Would you return the material below exactly, with no line left out?

##### DATA BELOW #####

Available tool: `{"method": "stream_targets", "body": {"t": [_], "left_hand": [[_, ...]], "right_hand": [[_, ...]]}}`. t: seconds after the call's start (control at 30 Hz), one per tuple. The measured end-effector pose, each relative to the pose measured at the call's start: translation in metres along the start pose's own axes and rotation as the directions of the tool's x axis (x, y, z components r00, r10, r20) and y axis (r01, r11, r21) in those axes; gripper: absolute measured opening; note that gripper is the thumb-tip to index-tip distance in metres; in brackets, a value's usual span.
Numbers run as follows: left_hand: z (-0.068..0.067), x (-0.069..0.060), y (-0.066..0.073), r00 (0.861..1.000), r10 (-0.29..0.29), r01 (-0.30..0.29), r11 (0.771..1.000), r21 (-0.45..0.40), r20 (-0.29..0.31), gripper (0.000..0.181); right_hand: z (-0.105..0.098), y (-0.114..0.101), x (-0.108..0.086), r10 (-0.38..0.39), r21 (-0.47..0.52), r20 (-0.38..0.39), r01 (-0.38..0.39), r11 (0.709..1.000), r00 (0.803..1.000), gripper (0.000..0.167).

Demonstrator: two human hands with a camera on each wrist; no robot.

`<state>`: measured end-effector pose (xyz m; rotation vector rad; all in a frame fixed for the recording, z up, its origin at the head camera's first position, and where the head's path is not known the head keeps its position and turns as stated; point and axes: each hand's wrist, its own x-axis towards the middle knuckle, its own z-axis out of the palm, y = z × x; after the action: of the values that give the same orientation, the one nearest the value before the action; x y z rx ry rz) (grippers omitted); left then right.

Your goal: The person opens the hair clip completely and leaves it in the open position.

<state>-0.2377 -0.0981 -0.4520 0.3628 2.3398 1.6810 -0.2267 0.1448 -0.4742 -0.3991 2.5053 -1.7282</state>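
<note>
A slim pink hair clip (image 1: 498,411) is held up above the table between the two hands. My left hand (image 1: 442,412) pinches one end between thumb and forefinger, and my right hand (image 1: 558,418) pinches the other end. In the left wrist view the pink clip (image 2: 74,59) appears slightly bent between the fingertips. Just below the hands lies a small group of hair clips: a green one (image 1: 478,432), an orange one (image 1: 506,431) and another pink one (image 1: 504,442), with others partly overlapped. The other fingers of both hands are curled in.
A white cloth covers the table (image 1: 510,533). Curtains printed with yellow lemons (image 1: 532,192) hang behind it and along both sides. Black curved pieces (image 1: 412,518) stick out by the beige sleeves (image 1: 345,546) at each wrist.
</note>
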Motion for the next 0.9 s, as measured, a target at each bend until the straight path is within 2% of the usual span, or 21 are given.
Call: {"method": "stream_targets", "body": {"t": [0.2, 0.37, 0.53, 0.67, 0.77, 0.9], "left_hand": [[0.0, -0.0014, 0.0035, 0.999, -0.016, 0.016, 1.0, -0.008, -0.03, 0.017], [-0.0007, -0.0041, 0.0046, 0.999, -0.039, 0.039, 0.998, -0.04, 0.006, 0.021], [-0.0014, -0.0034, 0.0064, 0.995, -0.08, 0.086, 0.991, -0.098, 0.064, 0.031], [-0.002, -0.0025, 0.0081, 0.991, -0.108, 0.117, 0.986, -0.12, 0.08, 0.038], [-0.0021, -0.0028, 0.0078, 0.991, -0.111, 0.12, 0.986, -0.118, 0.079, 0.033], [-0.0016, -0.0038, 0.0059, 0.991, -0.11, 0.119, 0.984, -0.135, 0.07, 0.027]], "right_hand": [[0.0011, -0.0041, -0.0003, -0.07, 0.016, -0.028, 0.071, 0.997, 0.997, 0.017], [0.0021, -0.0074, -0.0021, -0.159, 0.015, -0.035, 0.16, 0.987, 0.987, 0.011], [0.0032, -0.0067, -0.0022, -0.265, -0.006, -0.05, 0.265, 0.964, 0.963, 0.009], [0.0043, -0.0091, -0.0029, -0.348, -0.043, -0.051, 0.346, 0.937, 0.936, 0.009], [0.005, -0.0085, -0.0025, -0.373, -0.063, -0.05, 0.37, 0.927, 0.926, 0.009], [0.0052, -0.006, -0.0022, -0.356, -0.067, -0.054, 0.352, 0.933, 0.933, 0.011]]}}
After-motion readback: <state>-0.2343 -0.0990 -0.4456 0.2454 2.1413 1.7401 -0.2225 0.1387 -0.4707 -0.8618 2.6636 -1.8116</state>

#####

• **RESULT BELOW**:
Available tool: `{"method": "stream_targets", "body": {"t": [_], "left_hand": [[_, ...]], "right_hand": [[_, ...]]}}`. t: seconds after the call's start (control at 30 Hz), one per tuple. The measured end-effector pose, each relative to the pose measured at the call's start: translation in metres along the start pose's own axes and rotation as the directions of the tool's x axis (x, y, z components r00, r10, r20) and y axis (r01, r11, r21) in those axes; gripper: absolute measured opening; note that gripper is the thumb-tip to index-tip distance in metres; in brackets, a value's usual span.
Numbers run as follows: left_hand: z (-0.068..0.067), x (-0.069..0.060), y (-0.066..0.073), r00 (0.861..1.000), r10 (-0.29..0.29), r01 (-0.30..0.29), r11 (0.771..1.000), r21 (-0.45..0.40), r20 (-0.29..0.31), gripper (0.000..0.181); right_hand: z (-0.105..0.098), y (-0.114..0.101), x (-0.108..0.086), r10 (-0.38..0.39), r21 (-0.47..0.52), r20 (-0.38..0.39), r01 (-0.38..0.39), r11 (0.709..1.000), r00 (0.803..1.000), gripper (0.000..0.167).

Demonstrator: two human hands with a camera on each wrist; no robot.

`<state>`: measured end-effector pose (xyz m; rotation vector rad; all in a frame fixed for the recording, z up, its origin at the head camera's first position, and where the head's path is not known the head keeps its position and turns as stated; point and axes: each hand's wrist, its own x-axis towards the middle knuckle, its own z-axis out of the palm, y = z × x; after the action: of the values that give the same orientation, the one nearest the value before the action; x y z rx ry rz) (grippers omitted); left then right.

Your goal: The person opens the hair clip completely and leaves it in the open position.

<state>-0.2377 -0.0981 -0.4520 0.3628 2.3398 1.6810 -0.2267 0.1448 -0.4742 -0.3991 2.5053 -1.7282</state>
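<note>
A slim pink hair clip (image 1: 498,411) is held up above the table between the two hands. My left hand (image 1: 442,412) pinches one end between thumb and forefinger, and my right hand (image 1: 558,418) pinches the other end. In the left wrist view the pink clip (image 2: 74,59) appears slightly bent between the fingertips. Just below the hands lies a small group of hair clips: a green one (image 1: 478,432), an orange one (image 1: 506,431) and another pink one (image 1: 504,442), with others partly overlapped. The other fingers of both hands are curled in.
A white cloth covers the table (image 1: 510,533). Curtains printed with yellow lemons (image 1: 532,192) hang behind it and along both sides. Black curved pieces (image 1: 412,518) stick out by the beige sleeves (image 1: 345,546) at each wrist.
</note>
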Motion for the next 0.9 s, as measured, a target at each bend until the straight path is within 2% of the usual span, or 21 are given.
Call: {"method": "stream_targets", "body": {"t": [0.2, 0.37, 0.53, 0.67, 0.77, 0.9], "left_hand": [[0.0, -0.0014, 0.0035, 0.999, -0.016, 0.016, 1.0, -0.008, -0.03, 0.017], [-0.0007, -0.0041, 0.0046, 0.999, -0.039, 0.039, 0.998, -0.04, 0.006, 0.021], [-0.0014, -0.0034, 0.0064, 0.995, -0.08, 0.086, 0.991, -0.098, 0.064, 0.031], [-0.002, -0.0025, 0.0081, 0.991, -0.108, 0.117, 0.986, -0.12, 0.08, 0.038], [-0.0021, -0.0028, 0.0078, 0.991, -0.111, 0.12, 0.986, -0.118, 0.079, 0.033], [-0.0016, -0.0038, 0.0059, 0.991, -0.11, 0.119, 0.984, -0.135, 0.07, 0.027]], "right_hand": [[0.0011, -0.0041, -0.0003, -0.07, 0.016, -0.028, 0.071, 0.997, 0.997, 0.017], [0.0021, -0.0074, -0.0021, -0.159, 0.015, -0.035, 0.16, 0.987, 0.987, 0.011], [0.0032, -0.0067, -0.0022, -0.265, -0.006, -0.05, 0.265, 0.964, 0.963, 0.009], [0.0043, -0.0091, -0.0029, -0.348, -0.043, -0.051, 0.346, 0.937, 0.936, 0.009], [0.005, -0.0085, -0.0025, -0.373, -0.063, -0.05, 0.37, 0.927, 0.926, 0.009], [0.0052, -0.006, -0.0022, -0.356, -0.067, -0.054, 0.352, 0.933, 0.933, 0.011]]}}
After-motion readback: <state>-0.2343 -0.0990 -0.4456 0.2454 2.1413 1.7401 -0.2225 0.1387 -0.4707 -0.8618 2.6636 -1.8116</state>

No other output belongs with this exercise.